• **The problem**
Your task is to copy the lines of the data below from the line holding "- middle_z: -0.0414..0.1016" through the line holding "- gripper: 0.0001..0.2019", inclusive, exactly and with nothing added.

• **Available data**
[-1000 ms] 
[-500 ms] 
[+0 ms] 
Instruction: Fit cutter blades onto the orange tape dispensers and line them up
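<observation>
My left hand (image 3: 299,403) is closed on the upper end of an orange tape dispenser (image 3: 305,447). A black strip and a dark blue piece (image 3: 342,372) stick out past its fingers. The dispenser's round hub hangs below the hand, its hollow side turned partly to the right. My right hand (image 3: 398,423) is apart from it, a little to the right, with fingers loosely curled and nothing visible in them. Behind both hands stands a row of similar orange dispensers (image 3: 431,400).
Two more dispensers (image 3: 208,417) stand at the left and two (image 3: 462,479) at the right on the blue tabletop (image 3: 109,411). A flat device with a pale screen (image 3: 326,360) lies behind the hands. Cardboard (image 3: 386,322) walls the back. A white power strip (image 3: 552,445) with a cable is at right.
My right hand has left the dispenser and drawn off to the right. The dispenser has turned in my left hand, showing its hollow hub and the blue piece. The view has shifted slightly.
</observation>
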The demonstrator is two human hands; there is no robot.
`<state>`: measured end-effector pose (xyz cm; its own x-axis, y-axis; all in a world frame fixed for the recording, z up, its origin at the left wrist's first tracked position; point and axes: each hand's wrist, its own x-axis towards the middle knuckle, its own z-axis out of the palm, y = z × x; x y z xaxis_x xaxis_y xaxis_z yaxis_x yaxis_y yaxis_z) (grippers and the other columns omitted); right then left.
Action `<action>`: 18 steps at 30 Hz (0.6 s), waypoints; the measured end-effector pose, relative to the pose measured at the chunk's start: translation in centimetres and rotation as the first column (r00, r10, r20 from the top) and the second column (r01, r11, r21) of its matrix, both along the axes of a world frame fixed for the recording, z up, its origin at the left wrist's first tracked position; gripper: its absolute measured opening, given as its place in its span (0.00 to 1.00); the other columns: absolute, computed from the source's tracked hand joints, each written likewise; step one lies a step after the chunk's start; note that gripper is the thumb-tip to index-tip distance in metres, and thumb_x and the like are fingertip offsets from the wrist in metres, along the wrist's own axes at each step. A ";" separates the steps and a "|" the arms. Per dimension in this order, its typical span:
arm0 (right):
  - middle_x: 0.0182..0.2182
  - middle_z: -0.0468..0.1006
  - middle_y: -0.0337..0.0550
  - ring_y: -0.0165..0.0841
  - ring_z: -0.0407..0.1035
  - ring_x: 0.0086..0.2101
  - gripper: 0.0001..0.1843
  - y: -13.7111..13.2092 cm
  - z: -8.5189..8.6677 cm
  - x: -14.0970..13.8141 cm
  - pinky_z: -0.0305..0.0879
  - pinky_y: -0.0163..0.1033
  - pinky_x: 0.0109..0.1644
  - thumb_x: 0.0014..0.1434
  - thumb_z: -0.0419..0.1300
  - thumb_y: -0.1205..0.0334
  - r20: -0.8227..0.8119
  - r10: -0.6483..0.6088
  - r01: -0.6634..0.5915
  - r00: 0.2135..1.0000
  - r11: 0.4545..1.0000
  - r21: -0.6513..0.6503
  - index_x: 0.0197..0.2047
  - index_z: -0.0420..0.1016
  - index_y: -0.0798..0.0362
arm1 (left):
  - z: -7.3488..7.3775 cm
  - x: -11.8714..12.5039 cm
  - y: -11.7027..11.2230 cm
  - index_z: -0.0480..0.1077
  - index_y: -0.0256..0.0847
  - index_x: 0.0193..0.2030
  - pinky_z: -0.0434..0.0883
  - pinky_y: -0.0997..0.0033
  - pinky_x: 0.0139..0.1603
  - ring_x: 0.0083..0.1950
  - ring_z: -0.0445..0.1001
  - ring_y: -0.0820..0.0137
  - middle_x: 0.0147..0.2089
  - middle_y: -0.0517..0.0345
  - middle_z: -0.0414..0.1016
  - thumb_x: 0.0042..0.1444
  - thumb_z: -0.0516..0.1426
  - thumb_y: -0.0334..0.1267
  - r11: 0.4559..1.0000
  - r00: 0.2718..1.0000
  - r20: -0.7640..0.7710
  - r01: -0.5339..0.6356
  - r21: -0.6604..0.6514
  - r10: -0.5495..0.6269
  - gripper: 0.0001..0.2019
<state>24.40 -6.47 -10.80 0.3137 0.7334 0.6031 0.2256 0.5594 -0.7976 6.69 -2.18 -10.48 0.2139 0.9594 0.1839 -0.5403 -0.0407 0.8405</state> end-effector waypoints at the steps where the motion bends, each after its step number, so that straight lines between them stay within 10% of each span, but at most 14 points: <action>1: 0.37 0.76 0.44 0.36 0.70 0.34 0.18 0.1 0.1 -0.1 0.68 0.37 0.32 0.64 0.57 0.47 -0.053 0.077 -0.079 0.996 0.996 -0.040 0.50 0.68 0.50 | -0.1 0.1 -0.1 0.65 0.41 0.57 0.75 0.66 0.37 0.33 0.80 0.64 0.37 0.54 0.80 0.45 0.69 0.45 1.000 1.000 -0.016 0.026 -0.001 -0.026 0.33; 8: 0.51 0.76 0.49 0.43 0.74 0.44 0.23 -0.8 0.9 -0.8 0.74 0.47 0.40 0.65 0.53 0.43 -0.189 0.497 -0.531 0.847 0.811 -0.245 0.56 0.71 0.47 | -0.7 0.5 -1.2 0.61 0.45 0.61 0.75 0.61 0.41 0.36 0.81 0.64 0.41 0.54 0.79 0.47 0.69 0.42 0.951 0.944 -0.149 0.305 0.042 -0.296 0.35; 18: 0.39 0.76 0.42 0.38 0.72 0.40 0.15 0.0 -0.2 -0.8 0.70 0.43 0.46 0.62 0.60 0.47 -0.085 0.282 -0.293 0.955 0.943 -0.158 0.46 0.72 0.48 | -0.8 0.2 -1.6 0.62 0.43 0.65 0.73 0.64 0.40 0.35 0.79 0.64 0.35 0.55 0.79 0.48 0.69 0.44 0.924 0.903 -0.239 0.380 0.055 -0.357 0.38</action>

• **Solution below**
  - middle_z: -0.0414..0.1016
  - thumb_x: 0.0042..0.1444
  - thumb_z: -0.0516..0.1426
  - thumb_y: -0.0334..0.1267
  - r11: 0.4559..1.0000
  - r00: 0.2718..1.0000
  - r20: -0.7640..0.7710
  - r01: -0.5339..0.6356
  - r21: -0.6604..0.6514
  - r10: -0.5495..0.6269
  - gripper: 0.0001..0.2019

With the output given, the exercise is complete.